[Stored data]
------------------------------------------------------------------------

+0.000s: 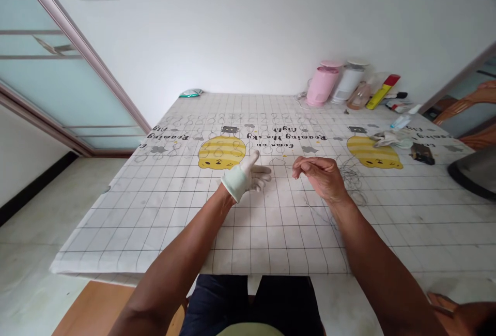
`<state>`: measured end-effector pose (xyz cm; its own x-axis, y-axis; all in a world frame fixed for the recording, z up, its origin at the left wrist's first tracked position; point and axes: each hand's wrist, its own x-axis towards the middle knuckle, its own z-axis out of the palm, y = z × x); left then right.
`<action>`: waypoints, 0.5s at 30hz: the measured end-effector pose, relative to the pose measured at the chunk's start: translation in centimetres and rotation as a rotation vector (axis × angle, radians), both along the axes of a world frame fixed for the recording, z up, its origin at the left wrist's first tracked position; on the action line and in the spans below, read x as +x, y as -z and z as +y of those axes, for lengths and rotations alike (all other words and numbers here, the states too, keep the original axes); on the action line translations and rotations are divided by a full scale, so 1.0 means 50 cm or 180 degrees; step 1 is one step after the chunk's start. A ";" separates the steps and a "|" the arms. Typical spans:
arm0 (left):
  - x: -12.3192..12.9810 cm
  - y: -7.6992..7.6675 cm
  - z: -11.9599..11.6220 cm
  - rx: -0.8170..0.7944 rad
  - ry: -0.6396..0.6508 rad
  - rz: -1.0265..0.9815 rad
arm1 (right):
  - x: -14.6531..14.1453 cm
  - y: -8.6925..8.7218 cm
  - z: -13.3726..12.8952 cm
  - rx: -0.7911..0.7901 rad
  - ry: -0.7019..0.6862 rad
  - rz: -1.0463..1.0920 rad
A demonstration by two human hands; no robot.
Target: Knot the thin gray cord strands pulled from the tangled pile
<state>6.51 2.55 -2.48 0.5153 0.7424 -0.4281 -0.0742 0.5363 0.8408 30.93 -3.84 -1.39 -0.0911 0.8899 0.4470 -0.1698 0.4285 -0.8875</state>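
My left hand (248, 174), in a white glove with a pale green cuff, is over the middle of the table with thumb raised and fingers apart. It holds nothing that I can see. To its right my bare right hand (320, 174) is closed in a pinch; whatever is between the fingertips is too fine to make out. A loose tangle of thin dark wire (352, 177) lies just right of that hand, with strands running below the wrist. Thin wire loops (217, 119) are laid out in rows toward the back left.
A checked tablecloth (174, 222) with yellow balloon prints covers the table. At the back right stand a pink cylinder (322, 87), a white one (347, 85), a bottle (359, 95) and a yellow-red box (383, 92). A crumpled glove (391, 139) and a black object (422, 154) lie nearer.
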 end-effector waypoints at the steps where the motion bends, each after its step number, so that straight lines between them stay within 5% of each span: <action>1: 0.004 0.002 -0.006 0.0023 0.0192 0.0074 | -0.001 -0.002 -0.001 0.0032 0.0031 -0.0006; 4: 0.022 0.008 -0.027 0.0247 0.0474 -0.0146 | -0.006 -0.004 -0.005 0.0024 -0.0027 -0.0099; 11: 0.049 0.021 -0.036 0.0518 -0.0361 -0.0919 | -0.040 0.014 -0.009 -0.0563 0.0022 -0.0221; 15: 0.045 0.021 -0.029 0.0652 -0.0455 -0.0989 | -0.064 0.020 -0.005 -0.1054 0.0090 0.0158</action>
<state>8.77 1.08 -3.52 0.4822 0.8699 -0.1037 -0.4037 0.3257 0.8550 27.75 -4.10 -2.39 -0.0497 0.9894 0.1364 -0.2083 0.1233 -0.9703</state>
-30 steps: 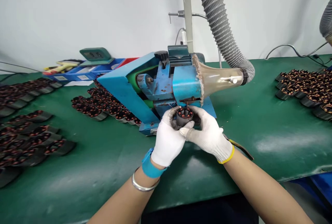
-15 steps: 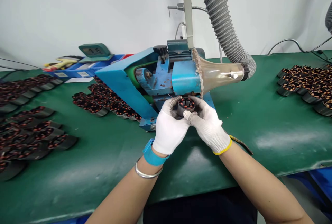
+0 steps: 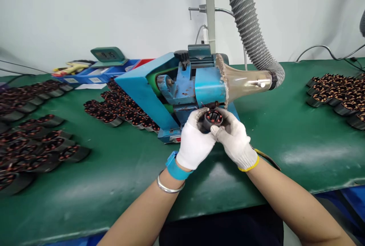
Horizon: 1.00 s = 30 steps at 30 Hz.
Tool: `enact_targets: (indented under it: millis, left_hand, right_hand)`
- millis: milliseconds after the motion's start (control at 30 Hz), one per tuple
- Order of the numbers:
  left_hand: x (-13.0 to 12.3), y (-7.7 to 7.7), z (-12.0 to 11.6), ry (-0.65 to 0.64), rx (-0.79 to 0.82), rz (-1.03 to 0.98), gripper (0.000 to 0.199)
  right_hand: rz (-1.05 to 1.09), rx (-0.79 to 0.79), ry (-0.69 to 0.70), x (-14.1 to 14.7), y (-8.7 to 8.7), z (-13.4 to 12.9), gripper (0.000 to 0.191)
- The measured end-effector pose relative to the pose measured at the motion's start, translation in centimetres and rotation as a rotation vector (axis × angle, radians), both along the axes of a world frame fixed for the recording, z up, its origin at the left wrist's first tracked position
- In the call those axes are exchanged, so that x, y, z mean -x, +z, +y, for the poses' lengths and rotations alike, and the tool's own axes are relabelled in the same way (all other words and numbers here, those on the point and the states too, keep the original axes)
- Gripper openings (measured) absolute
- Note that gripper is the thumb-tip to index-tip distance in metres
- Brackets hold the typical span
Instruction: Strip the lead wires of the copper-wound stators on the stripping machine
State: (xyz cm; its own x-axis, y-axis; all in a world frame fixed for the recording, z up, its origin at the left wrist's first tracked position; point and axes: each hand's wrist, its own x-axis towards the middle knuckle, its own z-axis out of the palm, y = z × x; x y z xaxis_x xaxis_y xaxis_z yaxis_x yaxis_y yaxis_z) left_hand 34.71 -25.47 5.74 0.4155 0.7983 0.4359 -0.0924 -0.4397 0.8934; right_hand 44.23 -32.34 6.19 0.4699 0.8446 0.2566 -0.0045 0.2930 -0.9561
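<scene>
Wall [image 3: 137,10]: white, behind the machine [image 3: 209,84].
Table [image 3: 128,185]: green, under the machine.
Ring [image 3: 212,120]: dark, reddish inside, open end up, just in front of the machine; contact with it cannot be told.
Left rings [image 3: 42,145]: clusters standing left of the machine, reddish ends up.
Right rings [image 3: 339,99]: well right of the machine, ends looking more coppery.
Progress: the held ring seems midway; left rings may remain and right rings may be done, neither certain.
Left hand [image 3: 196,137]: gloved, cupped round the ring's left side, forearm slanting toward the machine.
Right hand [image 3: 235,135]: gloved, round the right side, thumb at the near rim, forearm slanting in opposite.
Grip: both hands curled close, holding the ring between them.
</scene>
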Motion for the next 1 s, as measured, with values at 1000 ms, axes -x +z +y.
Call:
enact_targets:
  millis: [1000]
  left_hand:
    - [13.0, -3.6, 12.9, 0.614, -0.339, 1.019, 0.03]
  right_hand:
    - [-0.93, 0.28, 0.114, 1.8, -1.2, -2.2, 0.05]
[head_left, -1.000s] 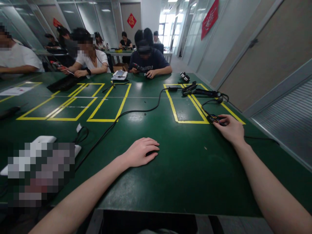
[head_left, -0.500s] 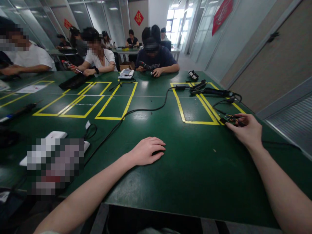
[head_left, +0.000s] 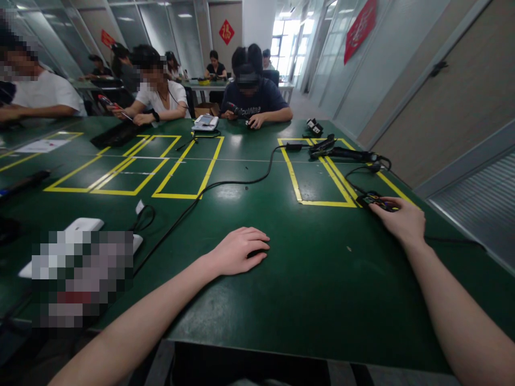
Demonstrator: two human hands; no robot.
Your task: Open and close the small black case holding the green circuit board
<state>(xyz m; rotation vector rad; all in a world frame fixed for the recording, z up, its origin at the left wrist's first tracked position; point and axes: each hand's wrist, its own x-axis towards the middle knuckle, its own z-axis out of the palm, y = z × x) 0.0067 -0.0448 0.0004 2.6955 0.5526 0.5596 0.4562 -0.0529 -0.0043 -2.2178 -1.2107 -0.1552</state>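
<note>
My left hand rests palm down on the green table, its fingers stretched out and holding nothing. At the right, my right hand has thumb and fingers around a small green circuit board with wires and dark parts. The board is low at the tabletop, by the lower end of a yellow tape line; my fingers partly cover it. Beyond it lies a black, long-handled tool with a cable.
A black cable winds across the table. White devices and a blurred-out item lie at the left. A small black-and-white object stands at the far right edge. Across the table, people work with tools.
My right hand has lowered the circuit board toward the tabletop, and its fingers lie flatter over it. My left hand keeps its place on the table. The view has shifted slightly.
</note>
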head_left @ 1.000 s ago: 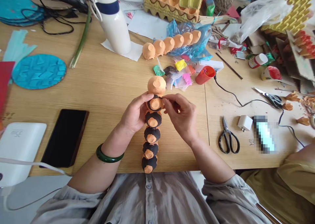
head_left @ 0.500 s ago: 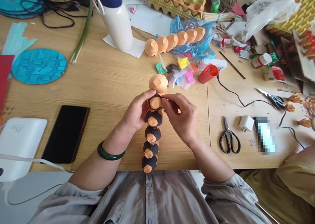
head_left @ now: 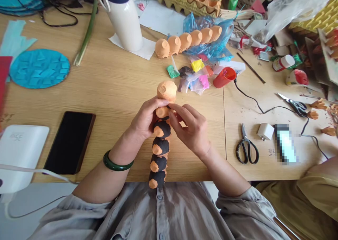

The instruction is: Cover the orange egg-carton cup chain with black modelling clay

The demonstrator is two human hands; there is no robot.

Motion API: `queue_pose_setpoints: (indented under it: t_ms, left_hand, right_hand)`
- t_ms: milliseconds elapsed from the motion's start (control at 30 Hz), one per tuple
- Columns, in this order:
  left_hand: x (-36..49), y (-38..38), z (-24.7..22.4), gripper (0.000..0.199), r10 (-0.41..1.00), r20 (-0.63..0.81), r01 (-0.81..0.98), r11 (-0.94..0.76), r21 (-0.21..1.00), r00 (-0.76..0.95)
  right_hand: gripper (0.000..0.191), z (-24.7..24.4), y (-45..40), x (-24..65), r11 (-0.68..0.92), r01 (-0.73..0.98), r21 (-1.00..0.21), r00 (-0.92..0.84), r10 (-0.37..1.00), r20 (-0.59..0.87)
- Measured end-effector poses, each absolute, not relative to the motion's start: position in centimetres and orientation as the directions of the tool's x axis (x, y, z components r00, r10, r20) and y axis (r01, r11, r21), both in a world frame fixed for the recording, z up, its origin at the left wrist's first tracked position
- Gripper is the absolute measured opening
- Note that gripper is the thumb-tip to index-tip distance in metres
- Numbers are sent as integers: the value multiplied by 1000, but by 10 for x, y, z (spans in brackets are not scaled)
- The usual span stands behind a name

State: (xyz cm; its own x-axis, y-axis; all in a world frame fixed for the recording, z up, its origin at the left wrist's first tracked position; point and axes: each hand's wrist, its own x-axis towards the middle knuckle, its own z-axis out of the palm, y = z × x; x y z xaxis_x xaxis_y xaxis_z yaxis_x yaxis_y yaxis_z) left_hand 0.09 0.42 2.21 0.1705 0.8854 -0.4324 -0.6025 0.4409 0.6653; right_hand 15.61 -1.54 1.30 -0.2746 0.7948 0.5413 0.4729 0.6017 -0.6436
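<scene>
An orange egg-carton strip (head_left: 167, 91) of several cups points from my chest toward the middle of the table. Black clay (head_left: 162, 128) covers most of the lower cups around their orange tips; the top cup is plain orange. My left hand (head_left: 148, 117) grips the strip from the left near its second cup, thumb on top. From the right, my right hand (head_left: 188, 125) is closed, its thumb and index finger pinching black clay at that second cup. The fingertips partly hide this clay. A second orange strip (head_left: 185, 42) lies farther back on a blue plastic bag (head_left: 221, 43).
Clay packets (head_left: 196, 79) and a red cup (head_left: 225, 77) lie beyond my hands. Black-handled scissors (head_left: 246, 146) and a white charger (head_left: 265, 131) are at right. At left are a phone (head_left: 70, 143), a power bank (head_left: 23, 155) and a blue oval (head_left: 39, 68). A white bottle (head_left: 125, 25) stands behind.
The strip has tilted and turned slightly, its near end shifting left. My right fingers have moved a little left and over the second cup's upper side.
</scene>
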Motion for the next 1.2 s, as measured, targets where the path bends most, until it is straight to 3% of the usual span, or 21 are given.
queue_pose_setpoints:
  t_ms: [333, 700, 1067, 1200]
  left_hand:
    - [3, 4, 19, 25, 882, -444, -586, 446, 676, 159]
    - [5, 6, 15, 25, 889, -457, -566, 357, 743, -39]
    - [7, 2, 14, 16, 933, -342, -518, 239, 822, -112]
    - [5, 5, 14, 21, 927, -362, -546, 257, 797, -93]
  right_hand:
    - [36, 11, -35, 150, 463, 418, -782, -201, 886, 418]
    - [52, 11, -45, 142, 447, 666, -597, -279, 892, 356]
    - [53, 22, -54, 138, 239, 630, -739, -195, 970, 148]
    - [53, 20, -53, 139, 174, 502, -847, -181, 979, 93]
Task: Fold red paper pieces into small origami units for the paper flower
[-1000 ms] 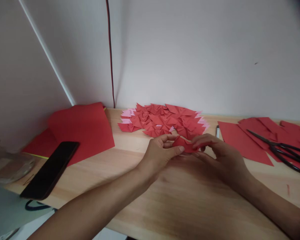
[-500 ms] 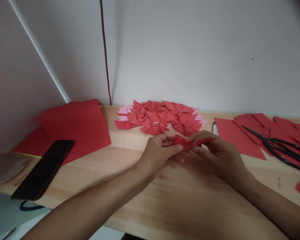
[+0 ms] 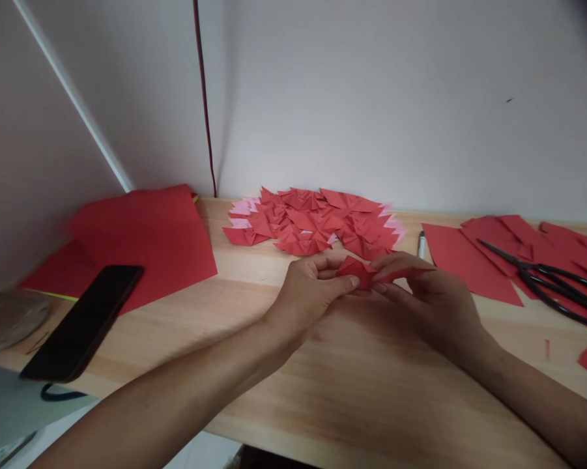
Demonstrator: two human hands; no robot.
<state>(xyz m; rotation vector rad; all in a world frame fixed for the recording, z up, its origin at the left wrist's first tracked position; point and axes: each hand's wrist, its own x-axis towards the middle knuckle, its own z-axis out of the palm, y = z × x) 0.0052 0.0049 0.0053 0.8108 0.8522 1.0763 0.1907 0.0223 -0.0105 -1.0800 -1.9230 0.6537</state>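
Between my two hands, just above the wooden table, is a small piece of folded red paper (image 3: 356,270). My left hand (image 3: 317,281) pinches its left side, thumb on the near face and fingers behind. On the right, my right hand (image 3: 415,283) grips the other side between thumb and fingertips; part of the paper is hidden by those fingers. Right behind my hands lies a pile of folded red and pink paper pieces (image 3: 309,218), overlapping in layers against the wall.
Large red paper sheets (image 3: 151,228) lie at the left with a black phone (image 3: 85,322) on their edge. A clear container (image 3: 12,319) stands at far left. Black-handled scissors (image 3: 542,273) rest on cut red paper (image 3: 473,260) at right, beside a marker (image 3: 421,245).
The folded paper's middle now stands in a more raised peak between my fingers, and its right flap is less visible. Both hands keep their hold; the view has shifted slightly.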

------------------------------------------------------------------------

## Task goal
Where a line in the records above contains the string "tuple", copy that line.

## Answer for this exercise
- millis: milliseconds after the motion's start (control at 30 Hz), one per tuple
- t_ms: milliseconds elapsed from the motion's start (control at 30 Hz), one per tuple

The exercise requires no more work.